▶ _PROBLEM_
Since the data must remain as supplied, reproduce it word for word.

▶ _SOURCE MATERIAL_
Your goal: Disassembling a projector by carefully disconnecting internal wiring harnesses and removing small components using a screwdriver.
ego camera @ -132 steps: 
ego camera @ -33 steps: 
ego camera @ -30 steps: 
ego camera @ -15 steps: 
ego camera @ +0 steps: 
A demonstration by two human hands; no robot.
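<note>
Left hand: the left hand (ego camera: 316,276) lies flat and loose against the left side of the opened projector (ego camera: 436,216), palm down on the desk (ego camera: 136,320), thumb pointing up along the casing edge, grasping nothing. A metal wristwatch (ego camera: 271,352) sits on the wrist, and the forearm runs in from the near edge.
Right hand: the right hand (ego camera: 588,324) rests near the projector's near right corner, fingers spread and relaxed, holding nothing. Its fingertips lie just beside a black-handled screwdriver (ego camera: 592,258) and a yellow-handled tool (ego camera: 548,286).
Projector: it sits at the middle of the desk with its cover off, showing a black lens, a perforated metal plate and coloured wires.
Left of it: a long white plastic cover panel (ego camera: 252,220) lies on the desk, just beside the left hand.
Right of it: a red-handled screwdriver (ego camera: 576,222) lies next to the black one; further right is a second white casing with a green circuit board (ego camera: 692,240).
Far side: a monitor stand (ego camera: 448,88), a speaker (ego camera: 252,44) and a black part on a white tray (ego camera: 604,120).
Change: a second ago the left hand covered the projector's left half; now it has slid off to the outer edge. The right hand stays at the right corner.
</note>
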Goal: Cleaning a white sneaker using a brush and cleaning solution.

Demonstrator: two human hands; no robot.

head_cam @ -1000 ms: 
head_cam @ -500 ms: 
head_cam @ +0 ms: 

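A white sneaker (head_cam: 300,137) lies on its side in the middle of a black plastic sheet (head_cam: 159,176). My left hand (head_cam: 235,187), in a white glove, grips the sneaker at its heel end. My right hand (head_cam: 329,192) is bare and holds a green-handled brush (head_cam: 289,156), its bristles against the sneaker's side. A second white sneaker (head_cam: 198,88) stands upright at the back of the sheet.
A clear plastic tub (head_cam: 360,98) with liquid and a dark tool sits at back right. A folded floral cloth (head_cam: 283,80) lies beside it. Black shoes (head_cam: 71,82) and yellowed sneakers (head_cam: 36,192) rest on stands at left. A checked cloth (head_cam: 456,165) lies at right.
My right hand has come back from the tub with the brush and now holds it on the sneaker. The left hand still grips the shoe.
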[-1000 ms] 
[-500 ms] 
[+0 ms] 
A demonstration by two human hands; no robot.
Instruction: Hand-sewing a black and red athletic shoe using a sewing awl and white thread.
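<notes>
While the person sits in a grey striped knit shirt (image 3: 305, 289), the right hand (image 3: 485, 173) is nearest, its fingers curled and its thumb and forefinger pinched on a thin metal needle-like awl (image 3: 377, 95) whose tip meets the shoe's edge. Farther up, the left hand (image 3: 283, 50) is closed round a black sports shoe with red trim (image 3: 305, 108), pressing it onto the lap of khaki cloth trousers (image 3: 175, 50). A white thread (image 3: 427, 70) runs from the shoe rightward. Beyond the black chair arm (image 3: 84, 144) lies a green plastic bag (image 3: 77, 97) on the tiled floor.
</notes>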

▶ _ANSWER TO THIS EXERCISE_
Your goal: Disassembling a projector by carefully disconnecting internal wiring harnesses and removing small components using a screwdriver.
ego camera @ -132 steps: 
ego camera @ -33 steps: 
ego camera @ -30 steps: 
ego camera @ -15 steps: 
ego camera @ +0 steps: 
A demonstration by two human hands; no robot.
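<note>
Left hand: the left hand (ego camera: 316,276) lies flat and loose against the left side of the opened projector (ego camera: 436,216), palm down on the desk (ego camera: 136,320), thumb pointing up along the casing edge, grasping nothing. A metal wristwatch (ego camera: 271,352) sits on the wrist, and the forearm runs in from the near edge.
Right hand: the right hand (ego camera: 588,324) rests near the projector's near right corner, fingers spread and relaxed, holding nothing. Its fingertips lie just beside a black-handled screwdriver (ego camera: 592,258) and a yellow-handled tool (ego camera: 548,286).
Projector: it sits at the middle of the desk with its cover off, showing a black lens, a perforated metal plate and coloured wires.
Left of it: a long white plastic cover panel (ego camera: 252,220) lies on the desk, just beside the left hand.
Right of it: a red-handled screwdriver (ego camera: 576,222) lies next to the black one; further right is a second white casing with a green circuit board (ego camera: 692,240).
Far side: a monitor stand (ego camera: 448,88), a speaker (ego camera: 252,44) and a black part on a white tray (ego camera: 604,120).
Change: a second ago the left hand covered the projector's left half; now it has slid off to the outer edge. The right hand stays at the right corner.
</note>
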Goal: Cleaning a white sneaker using a brush and cleaning solution.

Demonstrator: two human hands; no robot.

head_cam @ -1000 ms: 
head_cam @ -500 ms: 
head_cam @ +0 ms: 

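A white sneaker (head_cam: 300,137) lies on its side in the middle of a black plastic sheet (head_cam: 159,176). My left hand (head_cam: 235,187), in a white glove, grips the sneaker at its heel end. My right hand (head_cam: 329,192) is bare and holds a green-handled brush (head_cam: 289,156), its bristles against the sneaker's side. A second white sneaker (head_cam: 198,88) stands upright at the back of the sheet.
A clear plastic tub (head_cam: 360,98) with liquid and a dark tool sits at back right. A folded floral cloth (head_cam: 283,80) lies beside it. Black shoes (head_cam: 71,82) and yellowed sneakers (head_cam: 36,192) rest on stands at left. A checked cloth (head_cam: 456,165) lies at right.
My right hand has come back from the tub with the brush and now holds it on the sneaker. The left hand still grips the shoe.
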[-1000 ms] 
[-500 ms] 
[+0 ms] 
A demonstration by two human hands; no robot.
Instruction: Hand-sewing a black and red athletic shoe using a sewing awl and white thread.
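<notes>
While the person sits in a grey striped knit shirt (image 3: 305, 289), the right hand (image 3: 485, 173) is nearest, its fingers curled and its thumb and forefinger pinched on a thin metal needle-like awl (image 3: 377, 95) whose tip meets the shoe's edge. Farther up, the left hand (image 3: 283, 50) is closed round a black sports shoe with red trim (image 3: 305, 108), pressing it onto the lap of khaki cloth trousers (image 3: 175, 50). A white thread (image 3: 427, 70) runs from the shoe rightward. Beyond the black chair arm (image 3: 84, 144) lies a green plastic bag (image 3: 77, 97) on the tiled floor.
</notes>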

This output is now complete.